Rixstep has a nice write-up of a presentation given at this week's Black Hat security conference detailing an iPhone vulnerability that was announced on July 23rd and patched by Apple on July 31st.

Some salient points about the iPhone's security pitfalls:

  • As previously noted, the iPhone runs most (all?) of its applications/processes as root (superuser, UID 0).
  • Safari has the capability launch over a dozen applications, making it a potential attack vector.
  • The crash reports are perhaps overly detailed, revealing significant chunks of code.

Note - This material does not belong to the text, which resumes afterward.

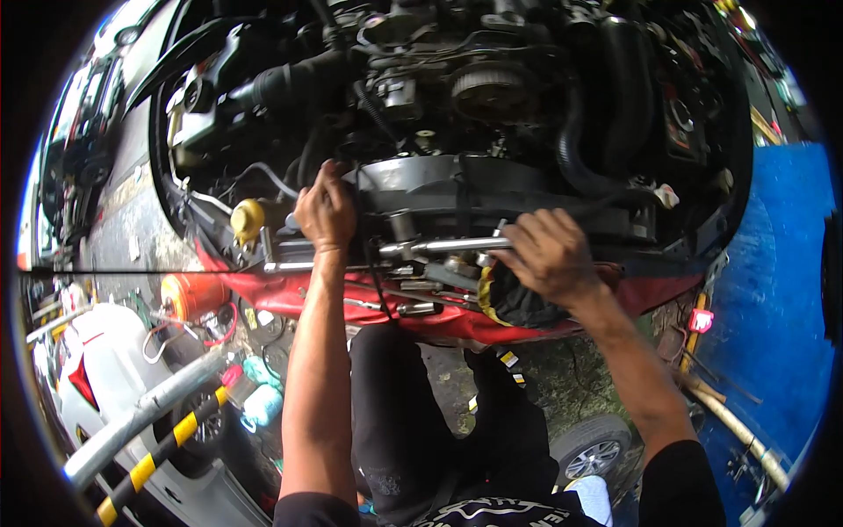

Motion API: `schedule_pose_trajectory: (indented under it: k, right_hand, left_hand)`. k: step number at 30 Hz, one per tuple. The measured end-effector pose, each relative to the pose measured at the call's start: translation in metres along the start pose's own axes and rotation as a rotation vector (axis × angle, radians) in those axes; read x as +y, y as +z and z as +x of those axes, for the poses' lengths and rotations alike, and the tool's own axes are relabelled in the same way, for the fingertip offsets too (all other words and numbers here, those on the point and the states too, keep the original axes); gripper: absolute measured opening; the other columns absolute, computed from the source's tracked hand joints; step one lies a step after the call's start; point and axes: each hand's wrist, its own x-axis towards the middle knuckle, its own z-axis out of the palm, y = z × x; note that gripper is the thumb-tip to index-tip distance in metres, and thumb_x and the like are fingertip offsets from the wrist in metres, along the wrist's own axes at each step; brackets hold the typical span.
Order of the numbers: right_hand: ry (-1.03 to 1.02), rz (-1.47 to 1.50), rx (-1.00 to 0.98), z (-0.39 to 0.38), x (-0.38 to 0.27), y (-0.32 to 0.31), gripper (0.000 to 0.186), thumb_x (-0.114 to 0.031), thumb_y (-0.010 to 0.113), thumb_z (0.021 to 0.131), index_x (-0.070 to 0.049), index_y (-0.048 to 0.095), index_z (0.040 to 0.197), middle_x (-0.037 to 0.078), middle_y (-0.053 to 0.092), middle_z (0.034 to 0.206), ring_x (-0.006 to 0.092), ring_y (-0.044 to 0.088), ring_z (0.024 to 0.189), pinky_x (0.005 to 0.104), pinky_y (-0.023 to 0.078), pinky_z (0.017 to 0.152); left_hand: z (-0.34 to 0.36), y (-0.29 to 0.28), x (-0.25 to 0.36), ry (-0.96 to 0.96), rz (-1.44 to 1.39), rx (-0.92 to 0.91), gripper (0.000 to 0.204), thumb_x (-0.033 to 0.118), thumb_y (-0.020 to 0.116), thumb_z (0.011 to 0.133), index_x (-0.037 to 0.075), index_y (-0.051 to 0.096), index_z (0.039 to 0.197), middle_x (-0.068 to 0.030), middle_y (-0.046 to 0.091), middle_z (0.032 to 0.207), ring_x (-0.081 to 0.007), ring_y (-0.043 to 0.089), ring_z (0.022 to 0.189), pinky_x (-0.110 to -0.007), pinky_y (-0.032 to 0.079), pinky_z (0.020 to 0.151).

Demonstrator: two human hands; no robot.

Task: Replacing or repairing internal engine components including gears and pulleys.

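The right hand (549,255) is bent, fingers curled over the end of a metal bar (465,245), which is gripped there and points toward nine o'clock. Between nine and ten o'clock from it, the left hand (327,211) is half curled; whether anything is held cannot be told. For good control, the bar would best be pulled smoothly, with its far end checked for a square, full seat and the left fingers kept clear of its swing. Whether it is seated cannot be told.

At seven o'clock from the right hand, a black-and-yellow cloth item (525,303) is seen; between eight and nine, loose sockets (419,308) are laid on the red bumper (474,328) and should be guarded against knocks. At ten, a grey shroud (413,176) is seen; between eleven and twelve, a toothed wheel (492,82).
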Motion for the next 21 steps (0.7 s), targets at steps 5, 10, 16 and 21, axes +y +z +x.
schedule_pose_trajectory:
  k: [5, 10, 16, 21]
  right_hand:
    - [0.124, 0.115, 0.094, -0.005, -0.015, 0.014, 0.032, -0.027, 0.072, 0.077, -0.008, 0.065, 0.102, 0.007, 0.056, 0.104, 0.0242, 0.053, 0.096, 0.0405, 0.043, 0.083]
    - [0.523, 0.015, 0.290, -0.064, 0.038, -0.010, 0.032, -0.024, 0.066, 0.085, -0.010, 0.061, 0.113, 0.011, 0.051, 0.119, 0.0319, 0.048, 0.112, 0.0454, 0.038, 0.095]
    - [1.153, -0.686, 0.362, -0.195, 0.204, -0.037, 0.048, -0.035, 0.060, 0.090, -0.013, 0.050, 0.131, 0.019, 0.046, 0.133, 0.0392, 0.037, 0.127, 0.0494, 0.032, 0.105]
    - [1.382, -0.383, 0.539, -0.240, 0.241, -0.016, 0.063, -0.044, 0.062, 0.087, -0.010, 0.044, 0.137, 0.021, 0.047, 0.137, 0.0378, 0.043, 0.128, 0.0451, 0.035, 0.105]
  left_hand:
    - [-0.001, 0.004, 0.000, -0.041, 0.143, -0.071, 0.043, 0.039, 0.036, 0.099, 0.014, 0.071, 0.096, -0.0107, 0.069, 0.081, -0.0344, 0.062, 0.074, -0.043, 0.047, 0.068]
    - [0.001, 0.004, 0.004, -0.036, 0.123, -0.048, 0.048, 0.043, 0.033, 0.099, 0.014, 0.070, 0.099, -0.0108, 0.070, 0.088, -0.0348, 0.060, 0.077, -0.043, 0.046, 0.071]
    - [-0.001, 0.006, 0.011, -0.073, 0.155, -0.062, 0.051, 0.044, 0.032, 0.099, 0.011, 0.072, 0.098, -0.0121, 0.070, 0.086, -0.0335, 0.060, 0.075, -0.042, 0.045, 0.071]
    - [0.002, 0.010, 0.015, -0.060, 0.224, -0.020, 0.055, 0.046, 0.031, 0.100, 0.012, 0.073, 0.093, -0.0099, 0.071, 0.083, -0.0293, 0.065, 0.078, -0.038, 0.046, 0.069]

  • Crucial parts of memory are both writable and executable
  • Code addresses are, in some cases, not randomized at startup
  • Perhaps most importantly: Apple "branches" open source code (customizes it heavily) meaning that patches are, generally, slower to evolve. Rixstep writes "[...] not only does Apple leave their users wide open but also because the code is originally open source the astute hacker can simply consult the 'change logs' for the real open source variants and see where bugs have been discovered and fixed. [...] Samba had an exploitable root vulnerability - long since fixed in the open source community - that's been open on OS X since February 2005 - two months before the release of OS X Tiger, two and one half years ago." The version of WebKit that the iPhone uses contains other open source code (specifically the Perl Regular Expression Library) that is outdated. Hence, a hacker can simply look at the flaws that have been patched in the newest release of the Perl Regular Expression Library, and exploit away.